◆ **Problem description**: Every line below containing the word "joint" should be found and copied.

↓

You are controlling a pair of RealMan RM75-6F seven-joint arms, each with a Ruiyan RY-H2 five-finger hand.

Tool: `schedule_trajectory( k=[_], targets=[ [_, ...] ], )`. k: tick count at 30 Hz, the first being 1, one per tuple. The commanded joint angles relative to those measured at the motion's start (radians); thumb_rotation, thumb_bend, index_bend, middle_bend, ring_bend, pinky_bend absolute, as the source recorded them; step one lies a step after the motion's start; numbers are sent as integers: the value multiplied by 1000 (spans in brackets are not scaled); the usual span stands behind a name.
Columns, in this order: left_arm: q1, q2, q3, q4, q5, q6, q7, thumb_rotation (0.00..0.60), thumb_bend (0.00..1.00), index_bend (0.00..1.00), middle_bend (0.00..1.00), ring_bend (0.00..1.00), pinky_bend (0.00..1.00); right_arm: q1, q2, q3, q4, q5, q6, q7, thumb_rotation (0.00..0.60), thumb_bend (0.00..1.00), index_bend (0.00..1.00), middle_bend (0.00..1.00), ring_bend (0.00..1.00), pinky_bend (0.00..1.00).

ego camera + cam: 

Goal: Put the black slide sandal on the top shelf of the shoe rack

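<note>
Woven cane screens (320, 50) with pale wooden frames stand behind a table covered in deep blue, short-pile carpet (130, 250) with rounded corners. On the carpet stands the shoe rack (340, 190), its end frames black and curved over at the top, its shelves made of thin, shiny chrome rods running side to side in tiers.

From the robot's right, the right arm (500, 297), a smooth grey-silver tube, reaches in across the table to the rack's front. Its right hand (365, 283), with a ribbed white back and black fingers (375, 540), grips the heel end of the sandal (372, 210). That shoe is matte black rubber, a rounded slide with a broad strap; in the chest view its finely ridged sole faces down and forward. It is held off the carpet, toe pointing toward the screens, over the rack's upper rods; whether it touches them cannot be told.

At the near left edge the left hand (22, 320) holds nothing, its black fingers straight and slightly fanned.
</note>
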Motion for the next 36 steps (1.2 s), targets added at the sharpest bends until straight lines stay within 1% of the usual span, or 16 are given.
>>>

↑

◆ **Result for this task**:
You are controlling a pair of RealMan RM75-6F seven-joint arms, each with a Ruiyan RY-H2 five-finger hand.
Tool: `schedule_trajectory( k=[_], targets=[ [_, ...] ], )`. k: tick count at 30 Hz, the first being 1, one per tuple. The commanded joint angles relative to those measured at the motion's start (radians); thumb_rotation, thumb_bend, index_bend, middle_bend, ring_bend, pinky_bend absolute, as the source recorded them; step one lies a step after the motion's start; numbers are sent as integers: the value multiplied by 1000 (spans in brackets are not scaled); the usual span stands behind a name.

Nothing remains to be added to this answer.